Work item: For each line below that includes the word "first", make a copy.

══════════

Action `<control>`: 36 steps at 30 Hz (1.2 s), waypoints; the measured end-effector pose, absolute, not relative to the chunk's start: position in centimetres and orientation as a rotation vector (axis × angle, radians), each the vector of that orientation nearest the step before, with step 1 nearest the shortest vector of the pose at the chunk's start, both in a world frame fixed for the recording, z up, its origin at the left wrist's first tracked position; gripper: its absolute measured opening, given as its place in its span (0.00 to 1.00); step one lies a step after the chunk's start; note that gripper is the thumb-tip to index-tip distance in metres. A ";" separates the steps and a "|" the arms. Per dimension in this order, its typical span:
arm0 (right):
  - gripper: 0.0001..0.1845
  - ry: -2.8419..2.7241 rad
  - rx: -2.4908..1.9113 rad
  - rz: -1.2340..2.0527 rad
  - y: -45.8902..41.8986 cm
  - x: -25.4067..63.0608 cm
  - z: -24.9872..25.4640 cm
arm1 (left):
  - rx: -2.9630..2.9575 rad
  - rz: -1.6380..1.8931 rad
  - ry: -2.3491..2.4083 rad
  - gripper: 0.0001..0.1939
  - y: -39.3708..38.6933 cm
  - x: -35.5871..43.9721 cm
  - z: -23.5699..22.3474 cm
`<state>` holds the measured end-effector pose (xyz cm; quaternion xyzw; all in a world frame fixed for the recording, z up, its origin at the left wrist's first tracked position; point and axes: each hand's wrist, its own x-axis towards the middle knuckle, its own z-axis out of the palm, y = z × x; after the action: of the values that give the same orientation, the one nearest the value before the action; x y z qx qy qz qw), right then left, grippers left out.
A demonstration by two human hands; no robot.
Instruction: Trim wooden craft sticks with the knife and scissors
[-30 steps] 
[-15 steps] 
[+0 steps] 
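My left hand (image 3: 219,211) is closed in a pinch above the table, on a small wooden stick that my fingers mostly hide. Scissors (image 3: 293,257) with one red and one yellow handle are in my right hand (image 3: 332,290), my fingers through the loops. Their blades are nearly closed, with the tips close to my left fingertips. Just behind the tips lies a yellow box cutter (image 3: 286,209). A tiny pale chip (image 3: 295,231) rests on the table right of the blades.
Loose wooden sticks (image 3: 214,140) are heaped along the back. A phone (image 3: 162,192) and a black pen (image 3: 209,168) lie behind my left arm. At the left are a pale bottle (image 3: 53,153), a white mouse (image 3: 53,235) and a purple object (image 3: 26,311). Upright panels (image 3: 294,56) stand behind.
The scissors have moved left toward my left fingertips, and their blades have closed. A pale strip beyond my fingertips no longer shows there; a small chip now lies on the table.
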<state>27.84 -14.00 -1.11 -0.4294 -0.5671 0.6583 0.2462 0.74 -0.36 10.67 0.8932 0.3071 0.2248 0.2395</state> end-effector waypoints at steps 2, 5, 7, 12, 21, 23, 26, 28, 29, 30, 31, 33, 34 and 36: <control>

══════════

Solution for this task:
Action `<control>`: 36 steps at 30 Hz (1.2 s), waypoints; the measured end-effector pose, absolute, not relative to the chunk's start: position in centimetres and orientation as a rotation vector (axis × angle, radians), each the vector of that orientation nearest the step before, with step 1 nearest the shortest vector of the pose at the chunk's start, both in a world frame fixed for the recording, z up, its origin at the left wrist's first tracked position; gripper: its absolute measured opening, given as its place in its span (0.00 to 1.00); step one lies a step after the chunk's start; note that gripper is the thumb-tip to index-tip distance in metres. A ";" separates the steps and a "|" the arms. Per dimension in this order, its typical span:
`<state>` holds the measured end-effector pose (xyz cm; quaternion xyzw; all in a world frame fixed for the recording, z up, its origin at the left wrist's first tracked position; point and axes: each hand's wrist, its own x-axis towards the middle knuckle, its own z-axis out of the palm, y = z × x; after the action: of the values that give the same orientation, the one nearest the value before the action; x y z qx qy qz qw), right then left, grippers left out.

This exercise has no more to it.